Image of painting by By Felix Nussbaum (http://www.felix-nussbaum.de) [Public domain], via Wikimedia Commons, 'The Secret' 1939.

I am no expert in psychology, in fact, I am just getting to know my own psyche, so I guess you could say I’m in the element-ology phase, just stretching out my brain muscle, still picking up the pieces and seeing how things fit together. Sure there's some loose bolts rolling around, but I'm sure they go to something. That’s not to say I’m crazy, given the fact that there does seem to be a lot of fragmentary pieces floating around my mind at all times (words and phrases) I’ve accepted that it is because I am a writer (private poet), ergo, I guess I am crazy. Who else besides writers talk to themselves all day and not ever concern themselves with the connection between money and survival? 
“A person is a fool to become a writer. His only compensation is absolute freedom." -Roald Dahl
Since I have begun with my brief psychotic confession, my subjective experiences have shown that if allow a person the room (space, time, blog) to confess, they will be honest and even the most critically judgmental upon themselves, getting to the heart of the matter, their own matter. After reading Memories, Dreams, Reflections by Carl Jung, I was surprised at the still relevant (published 1961), and striking similarity in human parable of today.
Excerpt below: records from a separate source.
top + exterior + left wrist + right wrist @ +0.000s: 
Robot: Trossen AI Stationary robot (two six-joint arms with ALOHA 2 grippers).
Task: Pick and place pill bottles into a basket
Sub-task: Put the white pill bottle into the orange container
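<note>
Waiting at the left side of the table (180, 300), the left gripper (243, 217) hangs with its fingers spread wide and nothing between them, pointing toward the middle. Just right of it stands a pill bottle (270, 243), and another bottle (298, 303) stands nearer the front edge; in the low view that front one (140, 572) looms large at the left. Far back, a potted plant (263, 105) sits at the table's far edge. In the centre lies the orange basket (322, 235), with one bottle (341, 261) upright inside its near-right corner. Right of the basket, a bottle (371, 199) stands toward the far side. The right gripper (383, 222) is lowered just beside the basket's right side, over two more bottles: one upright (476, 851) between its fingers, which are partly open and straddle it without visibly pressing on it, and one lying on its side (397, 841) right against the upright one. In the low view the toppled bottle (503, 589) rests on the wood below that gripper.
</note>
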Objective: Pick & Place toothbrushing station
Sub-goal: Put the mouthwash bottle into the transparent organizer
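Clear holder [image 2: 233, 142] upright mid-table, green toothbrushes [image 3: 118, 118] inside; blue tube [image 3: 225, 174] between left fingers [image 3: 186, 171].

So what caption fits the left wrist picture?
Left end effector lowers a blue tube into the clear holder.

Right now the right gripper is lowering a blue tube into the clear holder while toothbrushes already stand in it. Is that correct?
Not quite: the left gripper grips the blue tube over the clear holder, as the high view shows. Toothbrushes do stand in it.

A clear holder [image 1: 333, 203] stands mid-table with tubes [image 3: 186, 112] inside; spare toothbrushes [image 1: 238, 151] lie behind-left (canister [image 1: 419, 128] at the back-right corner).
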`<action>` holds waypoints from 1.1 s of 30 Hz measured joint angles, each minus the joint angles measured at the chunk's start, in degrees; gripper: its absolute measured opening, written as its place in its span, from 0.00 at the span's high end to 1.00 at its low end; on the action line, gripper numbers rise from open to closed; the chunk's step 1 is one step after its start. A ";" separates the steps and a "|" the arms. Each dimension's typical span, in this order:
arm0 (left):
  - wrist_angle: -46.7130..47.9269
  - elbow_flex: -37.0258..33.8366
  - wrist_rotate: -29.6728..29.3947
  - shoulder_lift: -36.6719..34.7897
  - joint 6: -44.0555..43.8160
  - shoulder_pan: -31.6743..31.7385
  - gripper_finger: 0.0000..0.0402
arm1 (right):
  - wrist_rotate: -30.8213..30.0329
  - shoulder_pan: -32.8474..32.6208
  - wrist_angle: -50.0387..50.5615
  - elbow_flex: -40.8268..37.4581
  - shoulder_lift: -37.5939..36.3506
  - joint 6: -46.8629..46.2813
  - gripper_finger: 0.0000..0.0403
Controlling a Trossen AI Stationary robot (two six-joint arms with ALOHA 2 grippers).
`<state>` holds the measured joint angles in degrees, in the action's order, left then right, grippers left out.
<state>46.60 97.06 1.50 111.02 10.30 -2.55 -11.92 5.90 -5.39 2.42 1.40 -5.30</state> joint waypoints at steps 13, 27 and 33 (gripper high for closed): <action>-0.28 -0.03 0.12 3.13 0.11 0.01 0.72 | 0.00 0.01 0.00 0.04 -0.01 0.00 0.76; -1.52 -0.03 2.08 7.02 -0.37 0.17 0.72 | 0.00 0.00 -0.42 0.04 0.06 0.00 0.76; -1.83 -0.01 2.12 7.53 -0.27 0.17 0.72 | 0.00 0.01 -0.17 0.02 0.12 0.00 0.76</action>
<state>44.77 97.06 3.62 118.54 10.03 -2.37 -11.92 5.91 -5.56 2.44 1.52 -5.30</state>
In his day, Jung not only witnessed but understood at a deeper than outward behavior level the complexities of our brains and the anti-matter that is often the cause of the matter.
 "The assimilation of the fundamental insight that psychic life has two poles still remains a task for the future." -Carl Jung
Part of his technique in isolating or bringing to light the 'anti-matter', things unseen, is to listen to dreams and converse with the subconscious-which is bordering crazy, right? In this book, Jung also recounts many case stories as factual, scientific examples to support his various philosophies and summations as to the roots of the human paradox that is the mind/soul relationship. Jung, like Frued went out on a limb on the tree of knowledge and did not care if the bough broke or if society became rocked. In order to get closer to Truth it is necessary to slough off all the other stuff that's been piled on top of it. One cannot blame him for summing up certain events or cases into blanket diagnosis not of sexual derivation like Freud but favored the conception that like Kierkegaard the Truth or all knowledge is within us and it is his "job" to give birth to these revelations or understandings. While Jung strives to maintain impartiality, ignoring his own experiences as to the key to interpretation, in fact that is one thing he seems (literally on the page anyway) to try to avoid. Yet just like Freud and his many patients, we often become or create the thing we fear most. In Jung's own case it seems his empirical beliefs about the struggle between light and darkness are not to be cured, or treated, but understood and manipulated.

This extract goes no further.